» WORK INSTRUCTIONS
Of all the lines below, output only those starting at the one with "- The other" and ending at the one with "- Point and", both ends included, exactly as written.

» DATASET
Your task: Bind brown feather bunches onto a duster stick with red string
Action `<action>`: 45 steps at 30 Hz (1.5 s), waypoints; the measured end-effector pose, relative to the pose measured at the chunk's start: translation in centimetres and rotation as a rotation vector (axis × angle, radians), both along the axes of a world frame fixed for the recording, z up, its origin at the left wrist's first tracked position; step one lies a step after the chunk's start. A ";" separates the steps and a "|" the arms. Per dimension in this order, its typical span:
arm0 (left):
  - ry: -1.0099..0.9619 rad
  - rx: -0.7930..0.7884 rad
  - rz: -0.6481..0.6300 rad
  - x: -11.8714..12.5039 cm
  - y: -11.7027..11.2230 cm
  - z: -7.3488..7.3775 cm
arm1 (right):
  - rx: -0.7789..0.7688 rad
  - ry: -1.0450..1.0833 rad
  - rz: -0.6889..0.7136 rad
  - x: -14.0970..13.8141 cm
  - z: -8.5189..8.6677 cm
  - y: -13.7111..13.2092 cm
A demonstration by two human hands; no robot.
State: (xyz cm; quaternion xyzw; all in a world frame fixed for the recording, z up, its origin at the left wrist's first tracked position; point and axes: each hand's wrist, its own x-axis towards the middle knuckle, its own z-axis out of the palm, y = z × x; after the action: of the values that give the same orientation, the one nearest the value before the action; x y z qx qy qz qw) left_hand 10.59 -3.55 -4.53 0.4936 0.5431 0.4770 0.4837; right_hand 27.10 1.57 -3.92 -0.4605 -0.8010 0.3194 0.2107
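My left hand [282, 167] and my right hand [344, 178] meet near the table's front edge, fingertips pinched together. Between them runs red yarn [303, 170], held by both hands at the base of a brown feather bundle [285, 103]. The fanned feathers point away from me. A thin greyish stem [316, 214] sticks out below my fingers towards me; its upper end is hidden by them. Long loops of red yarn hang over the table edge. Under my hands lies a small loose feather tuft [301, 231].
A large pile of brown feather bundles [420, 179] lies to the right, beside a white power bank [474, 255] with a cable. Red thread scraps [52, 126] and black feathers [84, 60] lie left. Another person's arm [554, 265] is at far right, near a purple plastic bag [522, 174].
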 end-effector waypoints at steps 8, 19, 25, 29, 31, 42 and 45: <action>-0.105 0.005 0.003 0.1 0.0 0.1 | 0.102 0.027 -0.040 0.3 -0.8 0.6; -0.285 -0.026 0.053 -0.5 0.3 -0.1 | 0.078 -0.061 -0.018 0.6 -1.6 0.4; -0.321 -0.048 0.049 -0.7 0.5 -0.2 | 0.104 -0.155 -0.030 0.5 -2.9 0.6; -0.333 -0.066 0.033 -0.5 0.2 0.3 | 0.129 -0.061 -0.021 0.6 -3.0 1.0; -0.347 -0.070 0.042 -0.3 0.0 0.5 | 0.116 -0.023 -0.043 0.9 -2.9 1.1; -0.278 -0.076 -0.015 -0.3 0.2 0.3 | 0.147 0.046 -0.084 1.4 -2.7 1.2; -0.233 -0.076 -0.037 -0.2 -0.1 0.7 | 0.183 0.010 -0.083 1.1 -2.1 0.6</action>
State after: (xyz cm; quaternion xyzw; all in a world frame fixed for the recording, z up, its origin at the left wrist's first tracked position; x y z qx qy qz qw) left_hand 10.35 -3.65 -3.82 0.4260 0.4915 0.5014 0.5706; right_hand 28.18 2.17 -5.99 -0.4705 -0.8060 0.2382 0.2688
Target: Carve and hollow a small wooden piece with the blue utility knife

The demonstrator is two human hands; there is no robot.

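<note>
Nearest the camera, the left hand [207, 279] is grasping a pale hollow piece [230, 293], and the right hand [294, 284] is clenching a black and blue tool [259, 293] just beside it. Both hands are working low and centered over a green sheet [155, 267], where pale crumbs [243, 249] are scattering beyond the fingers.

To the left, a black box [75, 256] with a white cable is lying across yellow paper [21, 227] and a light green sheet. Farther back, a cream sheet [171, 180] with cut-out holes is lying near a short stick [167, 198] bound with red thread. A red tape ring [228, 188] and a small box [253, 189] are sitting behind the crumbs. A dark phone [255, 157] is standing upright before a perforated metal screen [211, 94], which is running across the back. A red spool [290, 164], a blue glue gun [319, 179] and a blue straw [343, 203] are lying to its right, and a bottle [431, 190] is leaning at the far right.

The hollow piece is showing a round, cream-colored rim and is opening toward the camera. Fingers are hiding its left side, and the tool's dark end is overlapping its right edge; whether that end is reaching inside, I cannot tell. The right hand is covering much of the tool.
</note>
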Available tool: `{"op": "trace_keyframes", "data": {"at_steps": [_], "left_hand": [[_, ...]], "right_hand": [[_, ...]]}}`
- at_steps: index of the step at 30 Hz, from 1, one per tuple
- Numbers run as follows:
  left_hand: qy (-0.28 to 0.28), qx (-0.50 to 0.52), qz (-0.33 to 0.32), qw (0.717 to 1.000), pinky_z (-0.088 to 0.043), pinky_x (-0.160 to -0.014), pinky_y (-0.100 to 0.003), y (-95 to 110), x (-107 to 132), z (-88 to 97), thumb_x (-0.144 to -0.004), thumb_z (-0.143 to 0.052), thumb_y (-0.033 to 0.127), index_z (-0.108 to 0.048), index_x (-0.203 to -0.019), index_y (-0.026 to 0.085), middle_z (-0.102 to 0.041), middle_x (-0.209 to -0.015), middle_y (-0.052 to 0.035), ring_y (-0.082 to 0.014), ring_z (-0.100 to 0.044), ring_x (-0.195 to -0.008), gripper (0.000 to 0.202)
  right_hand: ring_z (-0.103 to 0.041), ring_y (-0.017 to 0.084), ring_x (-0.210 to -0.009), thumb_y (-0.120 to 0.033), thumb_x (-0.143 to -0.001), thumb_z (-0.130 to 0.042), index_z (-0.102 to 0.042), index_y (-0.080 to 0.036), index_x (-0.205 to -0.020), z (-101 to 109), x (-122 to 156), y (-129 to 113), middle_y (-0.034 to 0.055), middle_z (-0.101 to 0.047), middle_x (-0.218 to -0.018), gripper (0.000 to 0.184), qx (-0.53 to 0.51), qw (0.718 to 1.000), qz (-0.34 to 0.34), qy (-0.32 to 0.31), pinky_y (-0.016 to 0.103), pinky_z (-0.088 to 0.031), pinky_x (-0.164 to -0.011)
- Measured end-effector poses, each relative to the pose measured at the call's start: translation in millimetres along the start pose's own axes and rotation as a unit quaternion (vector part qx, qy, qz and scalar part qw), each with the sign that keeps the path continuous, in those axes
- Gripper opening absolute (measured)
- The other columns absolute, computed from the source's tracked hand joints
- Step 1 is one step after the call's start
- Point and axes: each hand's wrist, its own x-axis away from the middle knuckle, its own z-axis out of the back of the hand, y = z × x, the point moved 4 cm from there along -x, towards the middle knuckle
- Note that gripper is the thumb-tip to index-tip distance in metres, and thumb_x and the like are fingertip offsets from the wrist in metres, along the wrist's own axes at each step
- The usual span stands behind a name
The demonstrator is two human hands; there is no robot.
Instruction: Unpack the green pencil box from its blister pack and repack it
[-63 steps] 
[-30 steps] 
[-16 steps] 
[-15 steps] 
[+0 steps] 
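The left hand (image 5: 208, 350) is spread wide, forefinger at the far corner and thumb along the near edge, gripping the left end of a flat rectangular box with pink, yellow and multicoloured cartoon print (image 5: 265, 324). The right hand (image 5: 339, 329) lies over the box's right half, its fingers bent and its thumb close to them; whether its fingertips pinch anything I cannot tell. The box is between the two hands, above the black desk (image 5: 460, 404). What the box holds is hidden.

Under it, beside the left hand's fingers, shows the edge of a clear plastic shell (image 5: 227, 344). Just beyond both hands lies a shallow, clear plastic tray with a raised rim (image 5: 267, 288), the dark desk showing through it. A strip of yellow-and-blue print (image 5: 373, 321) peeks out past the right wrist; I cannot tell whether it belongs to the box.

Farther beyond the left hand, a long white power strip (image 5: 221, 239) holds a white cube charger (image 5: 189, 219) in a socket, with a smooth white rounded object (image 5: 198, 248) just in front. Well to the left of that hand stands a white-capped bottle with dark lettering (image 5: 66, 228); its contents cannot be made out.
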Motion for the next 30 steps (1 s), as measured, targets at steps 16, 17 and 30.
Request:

» WRITTEN SOLUTION
- The other columns absolute, computed from the source's tracked hand joints
- Step 1 is one step after the call's start
- Point and axes: each hand's wrist, its own x-axis away from the middle knuckle, its own z-axis out of the back of the hand, y = z × x, the point moved 4 cm from there along -x, towards the middle knuckle

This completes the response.